### WHAT TO DO:
Check every line of the data for the string "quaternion" and copy the ones that have it.

(Records from a dataset)
Start of Block
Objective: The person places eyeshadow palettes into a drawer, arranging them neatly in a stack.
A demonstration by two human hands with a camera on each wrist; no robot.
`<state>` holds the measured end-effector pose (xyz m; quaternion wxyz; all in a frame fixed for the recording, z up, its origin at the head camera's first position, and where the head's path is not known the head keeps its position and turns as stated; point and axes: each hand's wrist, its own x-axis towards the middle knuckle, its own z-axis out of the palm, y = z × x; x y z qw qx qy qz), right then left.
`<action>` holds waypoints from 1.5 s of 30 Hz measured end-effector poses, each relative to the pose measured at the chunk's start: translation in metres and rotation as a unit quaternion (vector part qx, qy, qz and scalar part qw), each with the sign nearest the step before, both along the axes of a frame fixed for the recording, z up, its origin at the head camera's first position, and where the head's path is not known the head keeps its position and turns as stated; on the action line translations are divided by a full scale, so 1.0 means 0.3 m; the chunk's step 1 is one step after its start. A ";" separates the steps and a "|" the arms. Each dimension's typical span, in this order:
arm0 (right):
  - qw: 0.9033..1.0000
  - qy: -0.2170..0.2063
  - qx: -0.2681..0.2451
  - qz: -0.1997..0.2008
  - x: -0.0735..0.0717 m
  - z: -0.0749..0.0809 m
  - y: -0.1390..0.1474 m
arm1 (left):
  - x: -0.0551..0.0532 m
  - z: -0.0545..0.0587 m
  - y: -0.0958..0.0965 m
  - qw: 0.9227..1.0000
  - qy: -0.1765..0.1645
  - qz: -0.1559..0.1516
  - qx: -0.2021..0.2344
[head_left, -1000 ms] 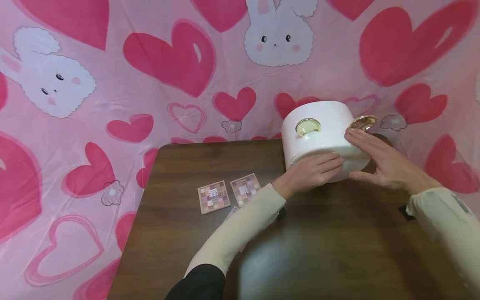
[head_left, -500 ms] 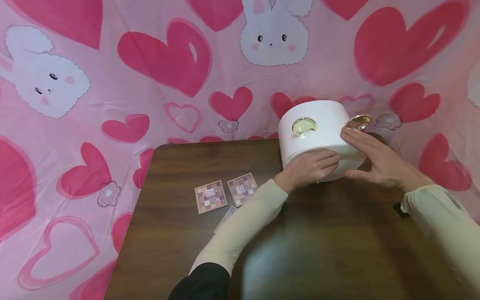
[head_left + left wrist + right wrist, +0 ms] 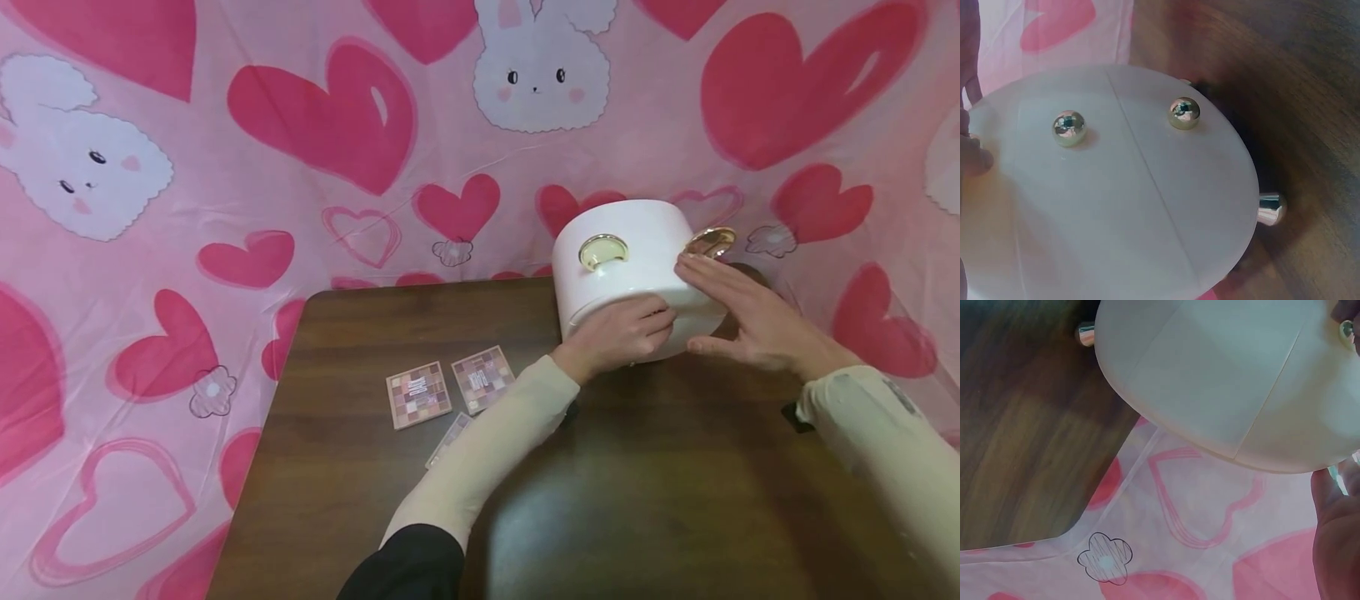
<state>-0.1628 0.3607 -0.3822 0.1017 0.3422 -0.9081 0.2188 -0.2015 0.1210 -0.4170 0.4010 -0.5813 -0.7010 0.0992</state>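
Note:
A white rounded storage box point(image 3: 637, 250) with gold trim stands at the table's back right, its front split by seams. On that front, in the left wrist view, are two gold ball knobs, an upper knob point(image 3: 1069, 128) and a lower knob point(image 3: 1184, 113). My left hand point(image 3: 618, 333) is at the box's upper front, fingers curled. In the right wrist view its fingertips pinch another gold knob point(image 3: 1347, 330), partly hidden by them. My right hand point(image 3: 757, 325) rests on the box's right side, fingers extended beside a gold ring-shaped piece point(image 3: 711, 242).
Left of the box lie two checkered makeup palettes, a left palette point(image 3: 418, 395) and a right palette point(image 3: 482, 379). A third flat palette point(image 3: 448, 439) is partly under my left forearm. Behind the brown table point(image 3: 360, 325) hangs a pink heart-and-bunny cloth point(image 3: 450, 108).
The head view has shifted slightly, so everything sits a little further left. Both hands keep their places on the box, and more of the third palette shows beside my left sleeve.

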 end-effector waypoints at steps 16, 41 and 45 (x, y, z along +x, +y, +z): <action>0.999 -0.039 -0.009 0.002 0.009 0.040 -0.011 | 0.072 0.063 -0.021 0.998 0.014 -0.061 0.002; 0.995 -0.094 0.022 -0.011 0.014 0.069 -0.007 | 0.197 0.015 -0.022 0.994 -0.006 -0.107 0.004; 0.996 -0.090 0.019 -0.013 0.012 0.067 -0.007 | 0.215 0.011 -0.022 0.994 -0.005 -0.110 0.002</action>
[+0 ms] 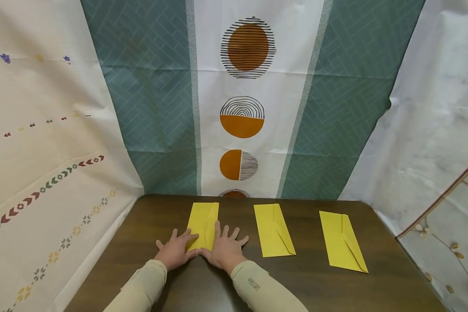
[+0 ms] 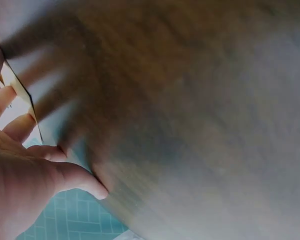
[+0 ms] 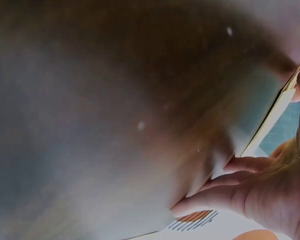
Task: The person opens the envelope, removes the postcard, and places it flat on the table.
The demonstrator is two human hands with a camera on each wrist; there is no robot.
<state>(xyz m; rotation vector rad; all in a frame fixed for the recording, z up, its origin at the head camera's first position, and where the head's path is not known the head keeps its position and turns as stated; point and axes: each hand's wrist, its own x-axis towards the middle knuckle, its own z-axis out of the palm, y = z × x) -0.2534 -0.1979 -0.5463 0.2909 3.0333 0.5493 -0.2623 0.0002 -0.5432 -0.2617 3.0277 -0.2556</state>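
Note:
Three yellow envelopes lie on the dark table, flap seams facing up. Over the near part of the leftmost envelope [image 1: 203,219] are both hands, their thumbs close together at its near edge. My left hand [image 1: 175,251] is at its left side with fingers spread, a fingertip reaching onto the paper. My right hand [image 1: 225,250] sits at its right side, fingers splayed, some beyond the edge on the table. In the left wrist view, the left hand [image 2: 30,180] lies against the tabletop; in the right wrist view the right hand [image 3: 265,190] does too, with the envelope's thin edge beside it.
To the right lie the middle envelope [image 1: 272,227] and the right envelope [image 1: 341,238], spaced apart on the brown wooden table [image 1: 308,286]. A patterned green and white cloth [image 1: 156,108] hangs behind the table, with pale cloths at both sides.

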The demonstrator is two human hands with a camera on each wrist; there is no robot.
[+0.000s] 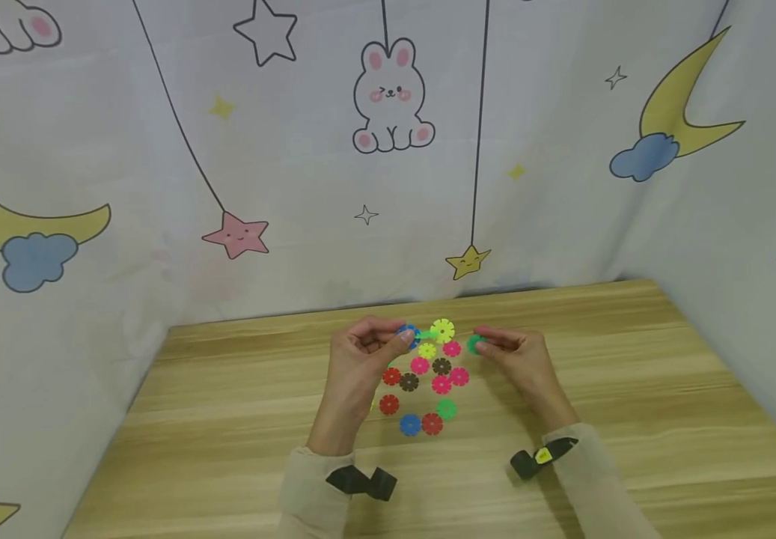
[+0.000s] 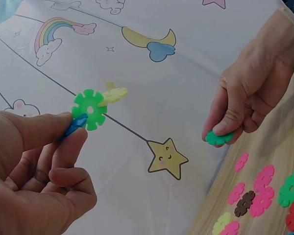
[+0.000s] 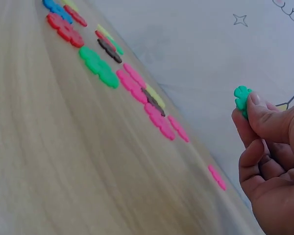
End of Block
### YOUR SOLUTION:
`<state>` holds the measured end-effector pose (xyz m; quaternion wxyz; all in a frame fixed for the recording, z up, its origin at the head camera's first position, and where the head's path is not known the head keeps its position and turns as stated; point and axes: each hand's wrist, its own x-axis towards the middle knuckle, its own z-axis out of the palm, y = z × x; x y z qw qx qy qz), right then left.
`<action>` holds waypoints from 1.5 s of 30 Hz measured end-effector poses, each relative to the pose measured at the chunk's start: translation in metres and rotation as a unit quaternion (vector part qx, qy, qz and scalar part qw), each with the sign nearest the step before, both along the axes of a frame fixed for the recording, z up, its origin at the head camera's first position, and where the head's path is not known the head keeps its position and turns as stated; on the action line translations are divided by a full scale, so 1.0 means 0.3 m; the chunk's step 1 is one step after its start. A ";" separates the steps and a "|" the arms. Each dimension's typical span, in this order:

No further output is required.